▸ **ABOUT THIS TASK**
Give the count of lines in the entries below that contain the string "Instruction", and only that count.

▸ **Excerpts from a dataset**
☆ ☆ ☆ ☆ ☆
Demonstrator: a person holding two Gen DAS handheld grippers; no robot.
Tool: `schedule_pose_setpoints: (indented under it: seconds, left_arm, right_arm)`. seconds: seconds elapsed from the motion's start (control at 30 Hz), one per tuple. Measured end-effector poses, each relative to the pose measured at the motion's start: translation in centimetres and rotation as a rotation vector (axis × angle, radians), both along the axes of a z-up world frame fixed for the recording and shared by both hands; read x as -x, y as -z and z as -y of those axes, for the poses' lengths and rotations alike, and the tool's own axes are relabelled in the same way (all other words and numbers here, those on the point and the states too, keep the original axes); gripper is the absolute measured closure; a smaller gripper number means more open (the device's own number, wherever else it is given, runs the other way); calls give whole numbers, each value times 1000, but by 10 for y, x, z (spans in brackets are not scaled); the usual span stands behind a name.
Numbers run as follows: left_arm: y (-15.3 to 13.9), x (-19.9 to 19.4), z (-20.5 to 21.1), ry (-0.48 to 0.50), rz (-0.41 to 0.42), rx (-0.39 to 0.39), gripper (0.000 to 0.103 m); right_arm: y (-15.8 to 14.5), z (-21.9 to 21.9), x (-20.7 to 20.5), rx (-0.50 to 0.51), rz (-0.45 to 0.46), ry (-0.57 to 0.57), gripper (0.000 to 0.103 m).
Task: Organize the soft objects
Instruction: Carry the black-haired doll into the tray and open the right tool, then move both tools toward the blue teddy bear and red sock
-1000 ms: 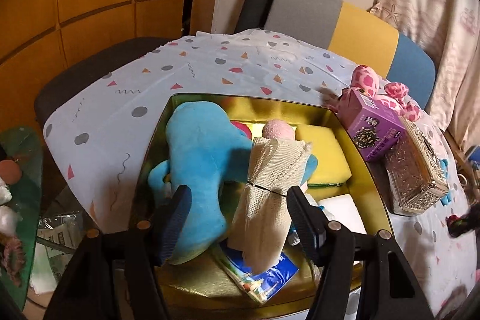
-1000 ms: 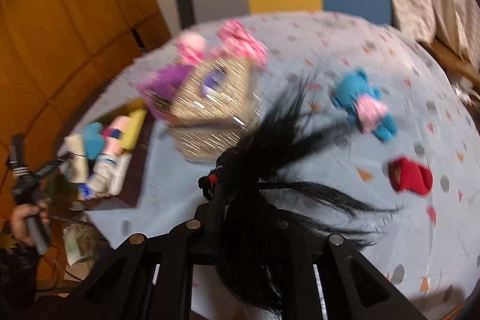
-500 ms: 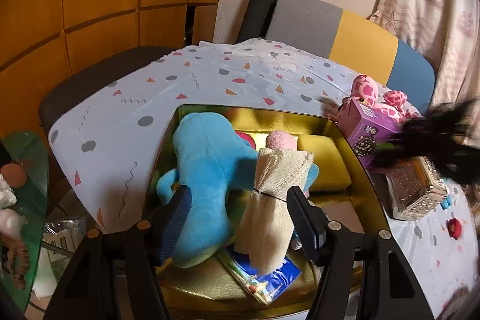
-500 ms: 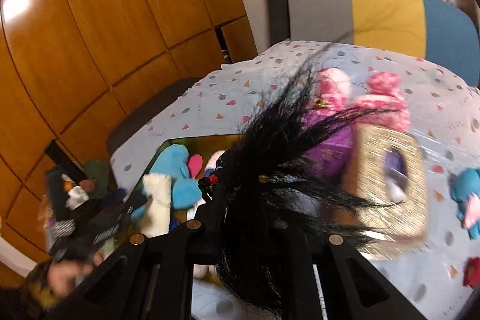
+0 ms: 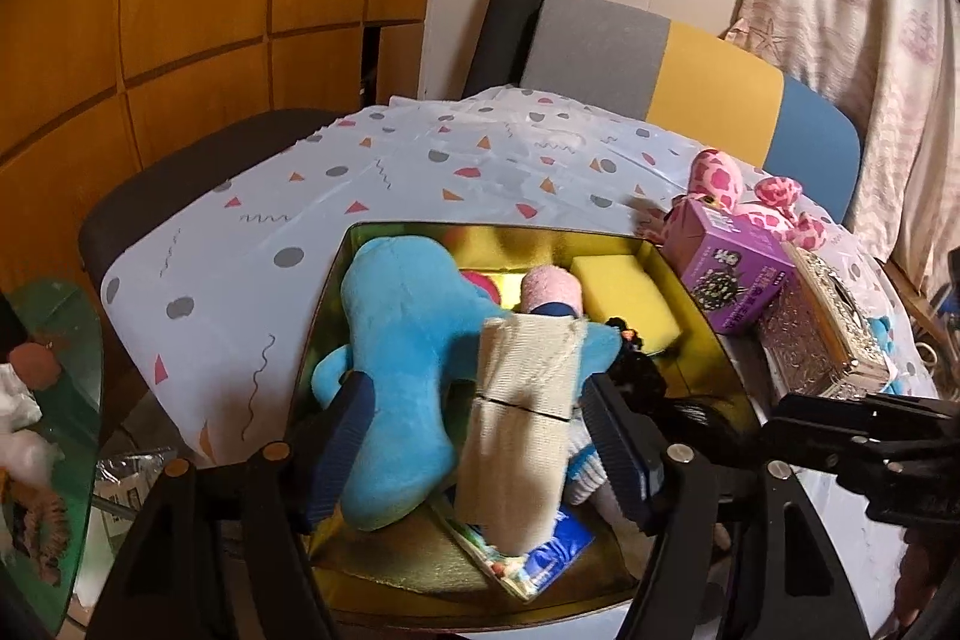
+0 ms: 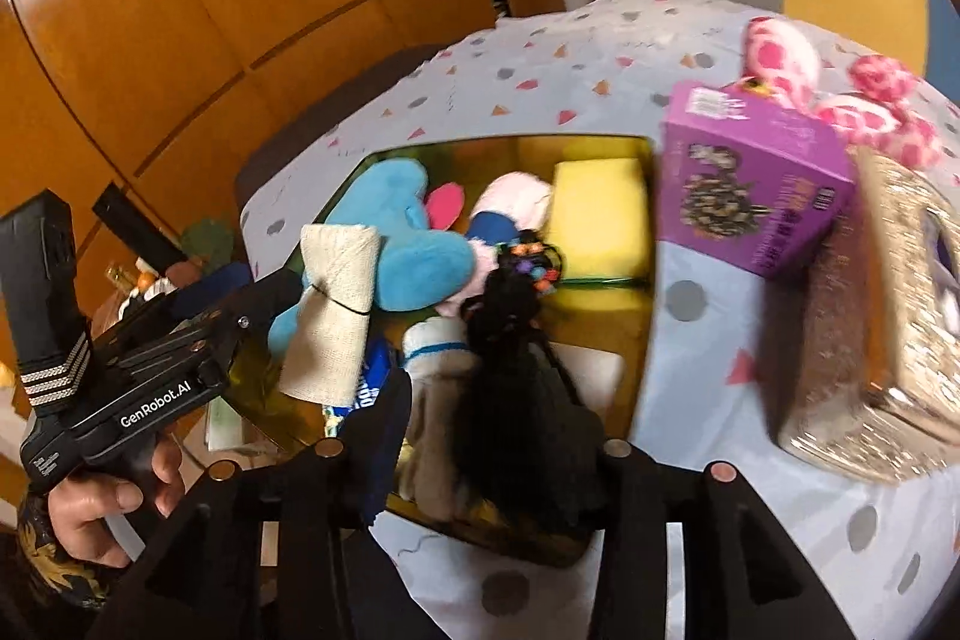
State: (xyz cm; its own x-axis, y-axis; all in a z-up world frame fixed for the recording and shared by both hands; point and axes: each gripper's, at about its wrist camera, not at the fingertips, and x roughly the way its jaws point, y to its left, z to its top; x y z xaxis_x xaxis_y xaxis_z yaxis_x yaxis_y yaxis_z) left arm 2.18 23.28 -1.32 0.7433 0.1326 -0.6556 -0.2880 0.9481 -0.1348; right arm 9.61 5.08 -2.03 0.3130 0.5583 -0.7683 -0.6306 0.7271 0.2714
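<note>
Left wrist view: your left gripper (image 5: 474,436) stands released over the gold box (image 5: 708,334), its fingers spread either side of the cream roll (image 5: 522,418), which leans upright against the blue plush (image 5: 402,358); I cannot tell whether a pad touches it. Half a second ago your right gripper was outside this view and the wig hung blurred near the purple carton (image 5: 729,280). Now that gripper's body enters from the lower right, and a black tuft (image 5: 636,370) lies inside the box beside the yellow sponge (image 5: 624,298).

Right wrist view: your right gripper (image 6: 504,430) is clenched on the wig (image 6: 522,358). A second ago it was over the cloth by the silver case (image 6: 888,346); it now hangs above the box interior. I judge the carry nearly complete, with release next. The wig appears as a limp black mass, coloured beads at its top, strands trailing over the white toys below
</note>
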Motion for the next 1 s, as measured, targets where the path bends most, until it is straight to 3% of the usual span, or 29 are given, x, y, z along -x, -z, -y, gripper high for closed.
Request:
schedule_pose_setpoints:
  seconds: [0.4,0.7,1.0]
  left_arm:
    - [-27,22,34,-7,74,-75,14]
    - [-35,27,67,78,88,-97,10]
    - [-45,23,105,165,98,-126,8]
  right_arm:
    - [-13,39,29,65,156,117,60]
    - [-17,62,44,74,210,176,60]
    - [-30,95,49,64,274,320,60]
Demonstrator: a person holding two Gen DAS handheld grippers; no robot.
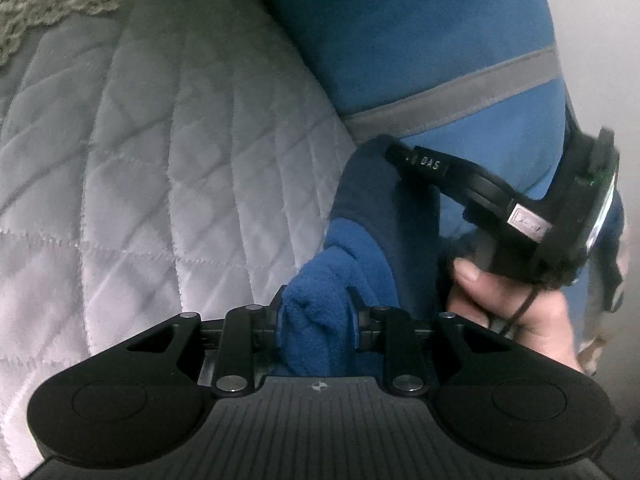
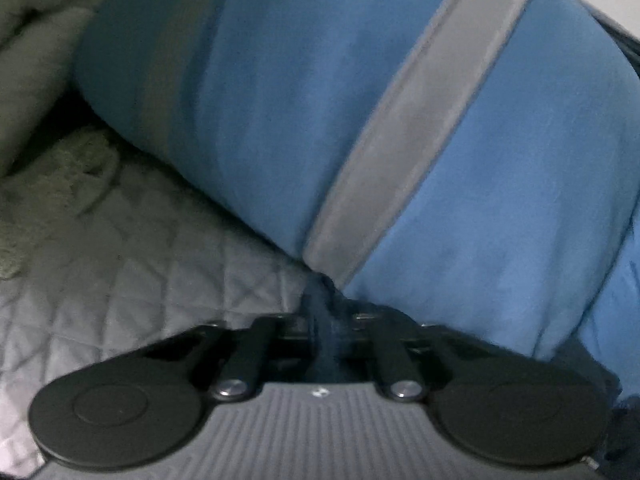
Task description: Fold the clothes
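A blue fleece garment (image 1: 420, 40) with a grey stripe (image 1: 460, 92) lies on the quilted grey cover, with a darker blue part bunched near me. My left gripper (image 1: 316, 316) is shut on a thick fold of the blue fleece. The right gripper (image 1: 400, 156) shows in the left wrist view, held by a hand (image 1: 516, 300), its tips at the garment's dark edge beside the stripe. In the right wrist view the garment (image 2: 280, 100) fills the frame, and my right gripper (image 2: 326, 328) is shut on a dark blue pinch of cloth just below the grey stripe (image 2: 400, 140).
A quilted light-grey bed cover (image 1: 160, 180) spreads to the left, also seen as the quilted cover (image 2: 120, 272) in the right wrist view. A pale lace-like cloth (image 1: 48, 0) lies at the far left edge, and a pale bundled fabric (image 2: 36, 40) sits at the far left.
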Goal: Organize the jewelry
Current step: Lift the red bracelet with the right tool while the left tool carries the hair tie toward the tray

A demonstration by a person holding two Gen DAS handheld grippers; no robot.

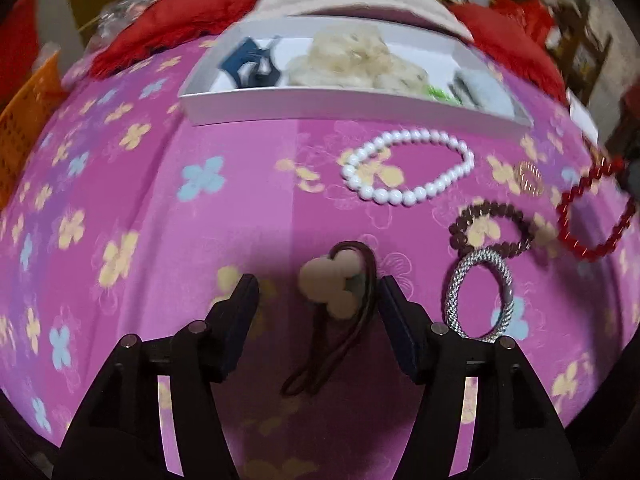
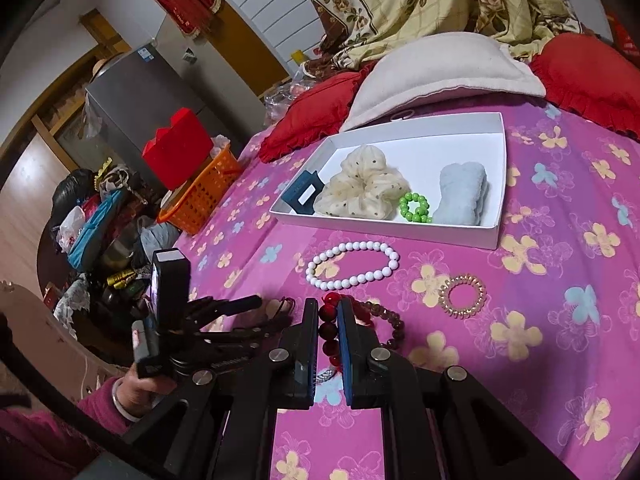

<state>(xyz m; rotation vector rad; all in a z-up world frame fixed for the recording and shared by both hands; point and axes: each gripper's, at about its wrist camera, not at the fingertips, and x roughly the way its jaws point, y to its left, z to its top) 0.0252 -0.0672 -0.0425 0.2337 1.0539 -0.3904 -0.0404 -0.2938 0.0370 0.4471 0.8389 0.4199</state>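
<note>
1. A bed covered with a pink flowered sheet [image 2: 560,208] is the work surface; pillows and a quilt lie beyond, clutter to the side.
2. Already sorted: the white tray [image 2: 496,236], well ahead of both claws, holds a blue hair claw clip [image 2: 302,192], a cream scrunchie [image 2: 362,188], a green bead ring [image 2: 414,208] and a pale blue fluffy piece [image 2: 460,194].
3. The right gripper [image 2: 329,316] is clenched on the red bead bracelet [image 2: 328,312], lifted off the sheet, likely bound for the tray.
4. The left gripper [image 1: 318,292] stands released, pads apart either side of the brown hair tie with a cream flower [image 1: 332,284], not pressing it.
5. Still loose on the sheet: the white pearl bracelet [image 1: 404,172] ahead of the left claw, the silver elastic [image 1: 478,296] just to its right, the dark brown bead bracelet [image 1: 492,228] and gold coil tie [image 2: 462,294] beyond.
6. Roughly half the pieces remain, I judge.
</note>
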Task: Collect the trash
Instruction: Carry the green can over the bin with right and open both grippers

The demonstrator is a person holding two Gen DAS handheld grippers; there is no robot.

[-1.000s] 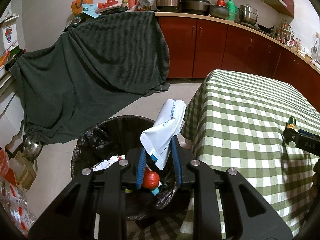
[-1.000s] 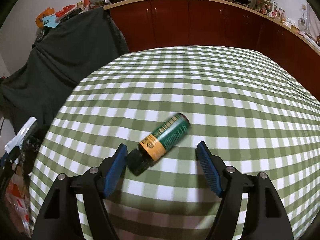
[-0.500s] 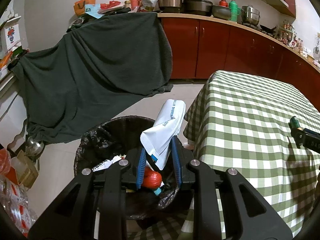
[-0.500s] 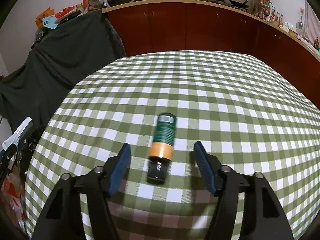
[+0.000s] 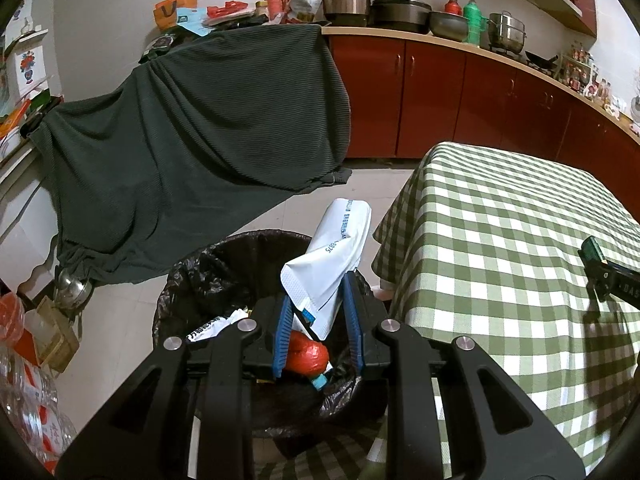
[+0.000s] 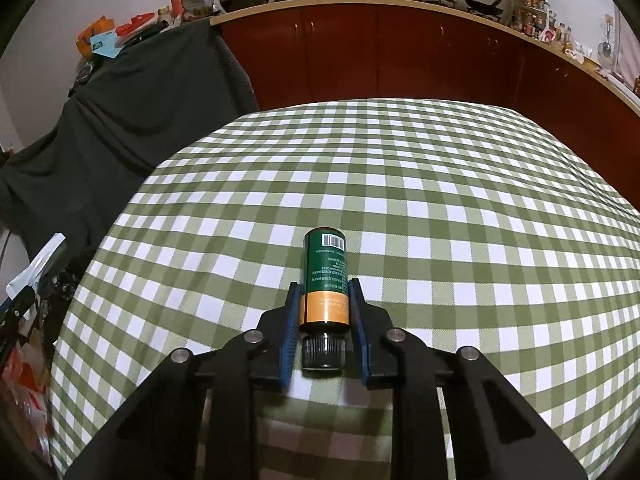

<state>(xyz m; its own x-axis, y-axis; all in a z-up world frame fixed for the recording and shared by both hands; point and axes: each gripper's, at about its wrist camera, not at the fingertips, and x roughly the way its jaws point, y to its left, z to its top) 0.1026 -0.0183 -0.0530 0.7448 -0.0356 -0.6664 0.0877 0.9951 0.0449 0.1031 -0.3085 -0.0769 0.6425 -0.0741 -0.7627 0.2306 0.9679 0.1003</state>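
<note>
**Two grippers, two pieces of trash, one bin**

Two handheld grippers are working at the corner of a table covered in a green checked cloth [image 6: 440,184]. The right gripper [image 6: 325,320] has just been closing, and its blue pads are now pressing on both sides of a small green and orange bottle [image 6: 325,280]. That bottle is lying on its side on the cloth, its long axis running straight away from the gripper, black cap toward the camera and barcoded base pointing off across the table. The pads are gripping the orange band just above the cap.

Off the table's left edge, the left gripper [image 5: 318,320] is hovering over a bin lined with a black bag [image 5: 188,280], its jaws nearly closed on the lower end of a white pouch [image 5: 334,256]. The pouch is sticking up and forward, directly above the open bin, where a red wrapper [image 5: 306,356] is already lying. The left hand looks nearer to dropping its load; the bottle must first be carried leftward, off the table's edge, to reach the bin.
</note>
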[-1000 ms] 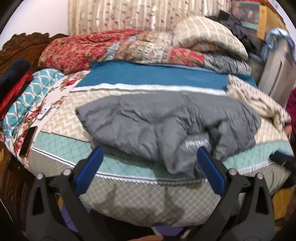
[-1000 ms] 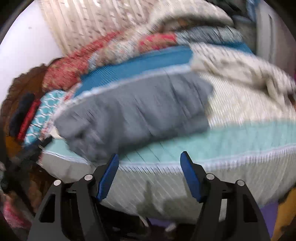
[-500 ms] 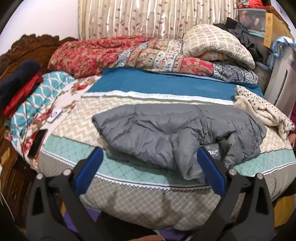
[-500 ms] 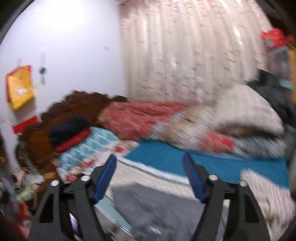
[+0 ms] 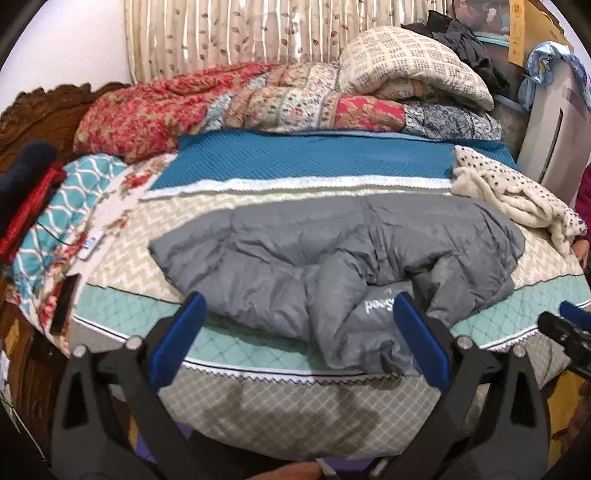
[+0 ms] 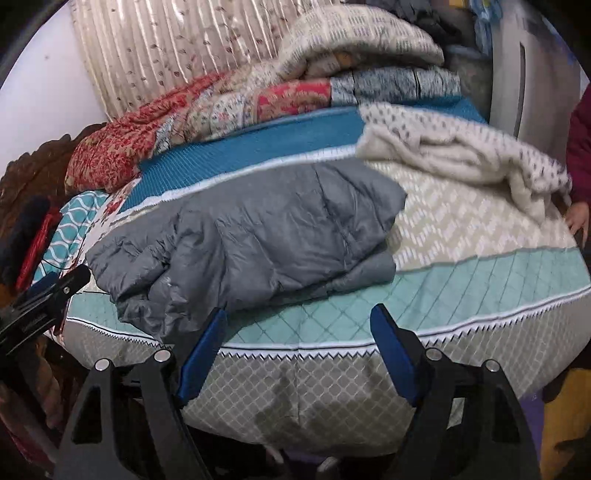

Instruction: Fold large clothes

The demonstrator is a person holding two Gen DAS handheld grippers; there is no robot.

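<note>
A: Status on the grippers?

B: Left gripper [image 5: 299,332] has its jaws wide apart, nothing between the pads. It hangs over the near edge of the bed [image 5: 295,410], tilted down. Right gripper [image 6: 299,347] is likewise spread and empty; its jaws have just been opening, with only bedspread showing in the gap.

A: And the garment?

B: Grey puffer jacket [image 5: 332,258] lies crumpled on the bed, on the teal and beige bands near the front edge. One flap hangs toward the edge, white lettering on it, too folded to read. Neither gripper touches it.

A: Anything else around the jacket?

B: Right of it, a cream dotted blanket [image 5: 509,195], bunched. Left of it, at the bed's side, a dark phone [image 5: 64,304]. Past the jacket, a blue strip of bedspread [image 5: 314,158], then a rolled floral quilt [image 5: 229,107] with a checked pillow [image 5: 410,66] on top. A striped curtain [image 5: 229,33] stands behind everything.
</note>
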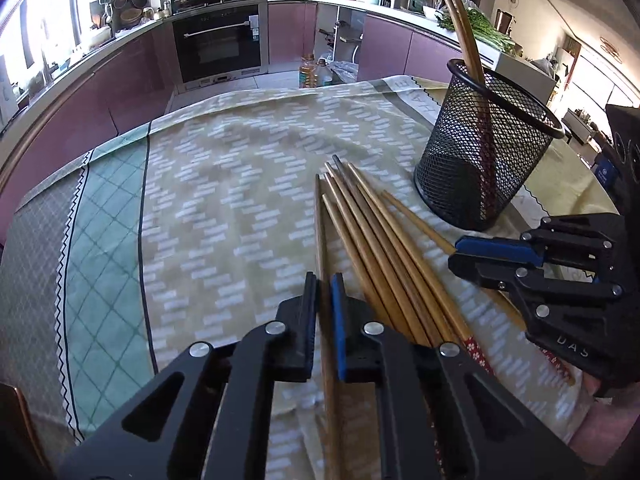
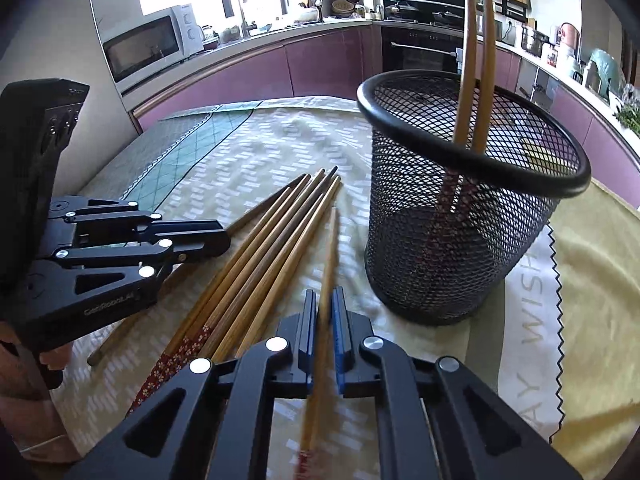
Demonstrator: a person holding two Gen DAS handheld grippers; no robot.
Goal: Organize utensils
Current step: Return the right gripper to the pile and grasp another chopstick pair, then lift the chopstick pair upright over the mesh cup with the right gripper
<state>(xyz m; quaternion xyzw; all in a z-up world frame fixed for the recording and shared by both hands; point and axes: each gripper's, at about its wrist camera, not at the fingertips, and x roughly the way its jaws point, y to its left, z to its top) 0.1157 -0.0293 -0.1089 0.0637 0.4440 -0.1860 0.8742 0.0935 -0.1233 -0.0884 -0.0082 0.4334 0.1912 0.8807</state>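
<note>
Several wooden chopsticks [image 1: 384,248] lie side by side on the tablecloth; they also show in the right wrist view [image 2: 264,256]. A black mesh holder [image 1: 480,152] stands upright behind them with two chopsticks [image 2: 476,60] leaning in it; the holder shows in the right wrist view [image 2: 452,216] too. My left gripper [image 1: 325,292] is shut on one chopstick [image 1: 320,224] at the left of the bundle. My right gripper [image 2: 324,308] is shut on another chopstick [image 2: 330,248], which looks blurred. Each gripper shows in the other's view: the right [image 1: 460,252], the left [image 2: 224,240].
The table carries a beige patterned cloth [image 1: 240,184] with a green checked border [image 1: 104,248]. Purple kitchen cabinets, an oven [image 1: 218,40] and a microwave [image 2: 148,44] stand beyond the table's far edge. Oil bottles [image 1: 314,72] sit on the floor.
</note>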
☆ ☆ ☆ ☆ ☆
▸ **WRITTEN ANSWER**
3